A pretrial hearing in an Internet file-sharing case has been postponed this week while one side, the Recording Industry Association of America, fights a recent order allowing the arguments to be videotaped and carried live over the Internet.
U.S. District Judge Nancy Gertner agreed to delay the hearing, originally scheduled for Thursday, until Feb. 24 as the RIAA raised new concerns about the plan to stream the proceedings over the Berkman Center for Internet & Society’s Web page.

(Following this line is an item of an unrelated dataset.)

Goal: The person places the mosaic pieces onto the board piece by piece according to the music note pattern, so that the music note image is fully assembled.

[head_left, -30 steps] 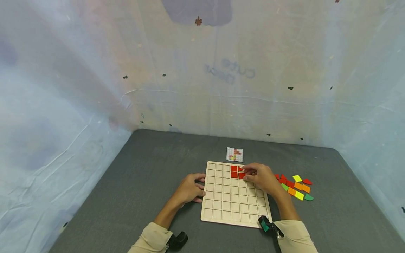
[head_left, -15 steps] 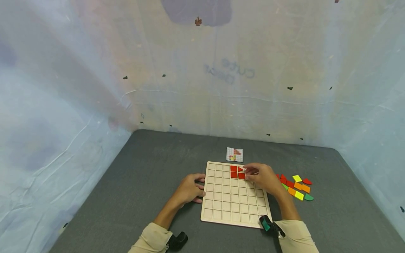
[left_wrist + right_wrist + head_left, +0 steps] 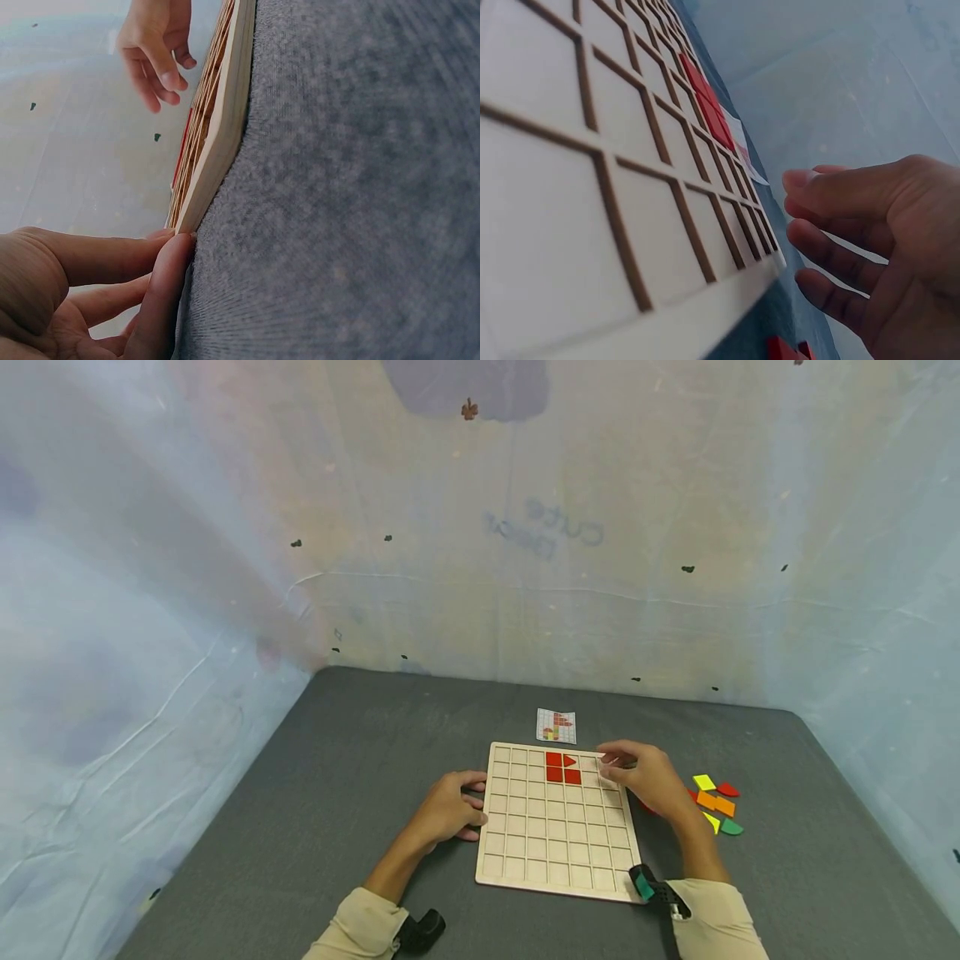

As the association pointed out, Berkman founder Charles Nesson is representing defendant Joel Tenenbaum; the RIAA argued in a petition to the U.S. Court of Appeals in Boston (1st Cir.) that requiring the public to access the Berkman site in order to view the hearing "undermines basic principles of fairness and is flatly inconsistent with the public interest."
The association contends that Gertner disregarded both local federal district rules and U.S. Judicial Conference policy in approving the Webcast, which the RIAA said would impinge on its own legal rights in court.
In the underlying lawsuit, Sony BMG Music Entertainment v. Tenenbaum, Tenenbaum is accused of illegally downloading and distributing music over the Internet. The defense filed a motion asking that Courtroom View Network, a private provider, be allowed to record the hearing for distribution over the Berkman Web site. Gertner, over the plaintiffs’ objections, agreed last week, finding that the case had special meaning in the digital age.
In her order agreeing to postpone the hearing, Gertner countered that the RIAA’s arguments to the First Circuit partly came down to "questions of ‘how’ the recording will be made and distributed and not ‘whether’" they can be under the applicable rules. And the mechanics of the Webcast, she said, could easily be addressed.